▶ [Assignment]:
State how many lines in the listing below include the string "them". The answer is the number alone.

▶ [Material shown]:

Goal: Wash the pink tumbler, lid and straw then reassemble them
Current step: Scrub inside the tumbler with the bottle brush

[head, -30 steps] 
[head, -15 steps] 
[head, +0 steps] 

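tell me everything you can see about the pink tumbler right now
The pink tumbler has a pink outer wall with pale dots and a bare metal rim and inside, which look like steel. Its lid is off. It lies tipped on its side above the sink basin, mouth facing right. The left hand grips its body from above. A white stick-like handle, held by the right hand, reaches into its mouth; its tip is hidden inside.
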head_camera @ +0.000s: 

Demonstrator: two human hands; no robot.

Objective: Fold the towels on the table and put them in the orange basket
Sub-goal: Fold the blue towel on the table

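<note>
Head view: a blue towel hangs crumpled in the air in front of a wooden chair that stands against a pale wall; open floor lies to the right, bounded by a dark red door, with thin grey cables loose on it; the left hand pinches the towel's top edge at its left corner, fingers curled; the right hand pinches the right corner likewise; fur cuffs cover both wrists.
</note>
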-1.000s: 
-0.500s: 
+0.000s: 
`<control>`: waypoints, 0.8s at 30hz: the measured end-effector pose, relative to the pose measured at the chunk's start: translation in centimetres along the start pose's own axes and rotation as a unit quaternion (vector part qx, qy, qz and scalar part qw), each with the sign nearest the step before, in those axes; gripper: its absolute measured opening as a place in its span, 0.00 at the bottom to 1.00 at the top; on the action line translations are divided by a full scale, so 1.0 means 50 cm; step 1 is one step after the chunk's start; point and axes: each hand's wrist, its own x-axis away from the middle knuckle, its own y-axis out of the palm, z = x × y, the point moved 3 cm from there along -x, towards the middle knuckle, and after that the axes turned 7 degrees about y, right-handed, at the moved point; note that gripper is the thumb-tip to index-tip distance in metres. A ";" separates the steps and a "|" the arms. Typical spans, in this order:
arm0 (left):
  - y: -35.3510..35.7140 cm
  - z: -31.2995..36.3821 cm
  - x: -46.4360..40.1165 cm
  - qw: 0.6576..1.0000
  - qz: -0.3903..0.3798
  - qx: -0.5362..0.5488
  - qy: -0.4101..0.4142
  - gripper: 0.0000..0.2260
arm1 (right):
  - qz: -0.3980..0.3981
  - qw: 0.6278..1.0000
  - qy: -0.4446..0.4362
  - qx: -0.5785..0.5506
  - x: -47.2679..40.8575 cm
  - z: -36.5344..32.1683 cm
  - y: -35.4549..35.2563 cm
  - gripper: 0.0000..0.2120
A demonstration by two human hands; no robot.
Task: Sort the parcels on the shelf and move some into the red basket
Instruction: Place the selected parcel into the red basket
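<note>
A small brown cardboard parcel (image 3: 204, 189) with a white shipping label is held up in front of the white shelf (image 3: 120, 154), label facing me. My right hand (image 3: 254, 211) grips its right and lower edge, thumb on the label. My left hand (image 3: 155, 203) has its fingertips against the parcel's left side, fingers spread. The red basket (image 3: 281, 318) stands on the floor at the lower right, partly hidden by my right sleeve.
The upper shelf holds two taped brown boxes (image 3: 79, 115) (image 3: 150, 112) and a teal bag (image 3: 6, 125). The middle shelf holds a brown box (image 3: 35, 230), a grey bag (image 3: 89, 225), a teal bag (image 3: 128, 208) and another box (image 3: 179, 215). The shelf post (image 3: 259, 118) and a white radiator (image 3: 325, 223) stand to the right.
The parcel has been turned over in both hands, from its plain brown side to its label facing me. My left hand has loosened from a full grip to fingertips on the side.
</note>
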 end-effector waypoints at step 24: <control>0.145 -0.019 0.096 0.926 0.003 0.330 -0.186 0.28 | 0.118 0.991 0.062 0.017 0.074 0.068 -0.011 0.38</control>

▶ [Output for this task]:
2